Kenvue Inc. (KVUE)
Interest coverage
Dec 31, 2024 | Sep 30, 2024 | Jun 30, 2024 | Mar 31, 2024 | Dec 31, 2023 | ||
---|---|---|---|---|---|---|
Earnings before interest and tax (EBIT) (ttm) | US$ in thousands | 1,841,000 | 1,811,000 | 1,842,000 | 2,380,000 | 2,440,000 |
Interest expense (ttm) | US$ in thousands | 431,000 | 419,000 | 411,000 | 358,000 | 250,000 |
Interest coverage | 4.27 | 4.32 | 4.48 | 6.65 | 9.76 |
December 31, 2024 calculation
Interest coverage = EBIT (ttm) ÷ Interest expense (ttm)
= $1,841,000K ÷ $431,000K
= 4.27
Interest coverage ratio measures the company's ability to cover its interest expenses with its operating income. For Kenvue Inc., the interest coverage ratio has been gradually decreasing over the past year.
As of December 31, 2023, the interest coverage ratio was 9.76, indicating that the company was comfortably able to cover its interest expenses almost 10 times with its operating income.
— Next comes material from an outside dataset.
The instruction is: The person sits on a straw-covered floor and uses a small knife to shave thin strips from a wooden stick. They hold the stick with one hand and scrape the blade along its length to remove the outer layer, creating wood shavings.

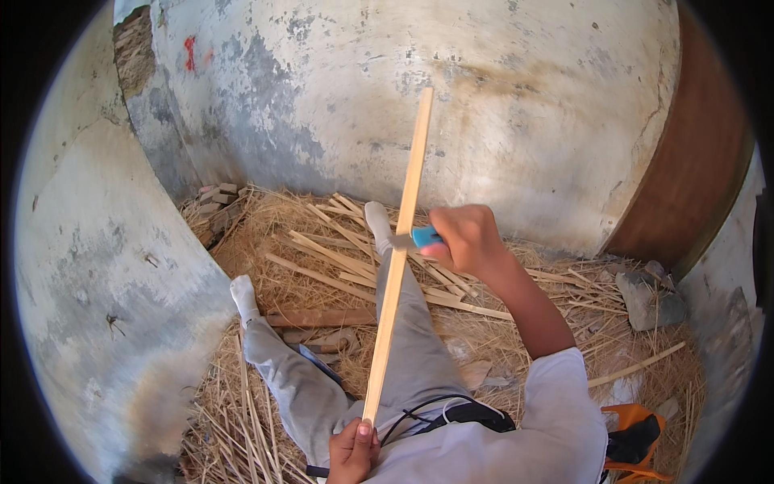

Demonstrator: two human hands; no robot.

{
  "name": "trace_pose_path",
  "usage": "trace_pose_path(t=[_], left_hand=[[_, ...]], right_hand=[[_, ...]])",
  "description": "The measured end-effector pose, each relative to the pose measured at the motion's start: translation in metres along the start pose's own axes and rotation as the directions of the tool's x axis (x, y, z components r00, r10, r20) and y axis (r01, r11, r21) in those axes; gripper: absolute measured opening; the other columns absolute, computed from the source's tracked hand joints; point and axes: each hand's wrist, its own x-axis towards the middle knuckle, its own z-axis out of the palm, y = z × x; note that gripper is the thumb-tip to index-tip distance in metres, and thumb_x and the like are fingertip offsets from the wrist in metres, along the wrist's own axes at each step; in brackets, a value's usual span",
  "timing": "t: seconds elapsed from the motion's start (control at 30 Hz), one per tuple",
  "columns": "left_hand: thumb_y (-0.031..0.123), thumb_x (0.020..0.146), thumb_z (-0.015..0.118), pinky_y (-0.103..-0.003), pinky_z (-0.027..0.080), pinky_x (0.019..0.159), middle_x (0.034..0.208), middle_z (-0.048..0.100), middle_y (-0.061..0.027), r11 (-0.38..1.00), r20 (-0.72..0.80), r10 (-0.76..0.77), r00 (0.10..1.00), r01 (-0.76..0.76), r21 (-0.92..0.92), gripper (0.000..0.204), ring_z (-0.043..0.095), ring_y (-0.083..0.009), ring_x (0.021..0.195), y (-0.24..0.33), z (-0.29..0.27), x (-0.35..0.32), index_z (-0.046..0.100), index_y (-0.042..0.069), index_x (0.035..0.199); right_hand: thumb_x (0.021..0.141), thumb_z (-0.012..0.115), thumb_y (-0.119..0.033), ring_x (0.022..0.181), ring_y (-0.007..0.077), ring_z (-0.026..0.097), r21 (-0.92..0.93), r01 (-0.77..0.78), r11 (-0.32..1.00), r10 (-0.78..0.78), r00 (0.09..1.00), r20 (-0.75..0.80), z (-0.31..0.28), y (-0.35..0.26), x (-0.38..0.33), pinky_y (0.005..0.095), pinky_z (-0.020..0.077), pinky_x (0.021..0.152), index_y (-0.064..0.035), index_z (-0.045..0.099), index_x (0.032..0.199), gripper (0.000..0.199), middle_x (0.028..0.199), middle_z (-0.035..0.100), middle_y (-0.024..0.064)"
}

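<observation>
Here, I watch the left hand (352,453) pinch the near end of one wooden strip (390,310) slanting above two legs (284,365); the right hand (472,239), clenched, grips one blue-handled knife (426,235) across it; beyond, two socked feet (244,297), one peeling wall (355,121).

Run-down room, straw (262,226) over floor (520,347).
Back wall (347,105) and left wall (97,266) off-white, flaking to grey; red mark (189,53) upper left. Brown panel (693,137) at right. Bricks (222,195) in left corner, grey stone (649,302) right. Light soft.
</observation>
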Motion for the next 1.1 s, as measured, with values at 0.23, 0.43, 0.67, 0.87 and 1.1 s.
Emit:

However, by December 31, 2024, the ratio had declined to 4.27, suggesting a decrease in the company's ability to cover its interest costs.
The declining trend in the interest coverage ratio raises concerns about Kenvue Inc.'s financial health and ability to meet its interest obligations. It may indicate increasing financial risk and a potential strain on the company's cash flow to meet its debt servicing requirements in the future. Management should closely monitor this trend and take appropriate measures to improve the company's financial position and ensure adequate coverage of its interest expenses.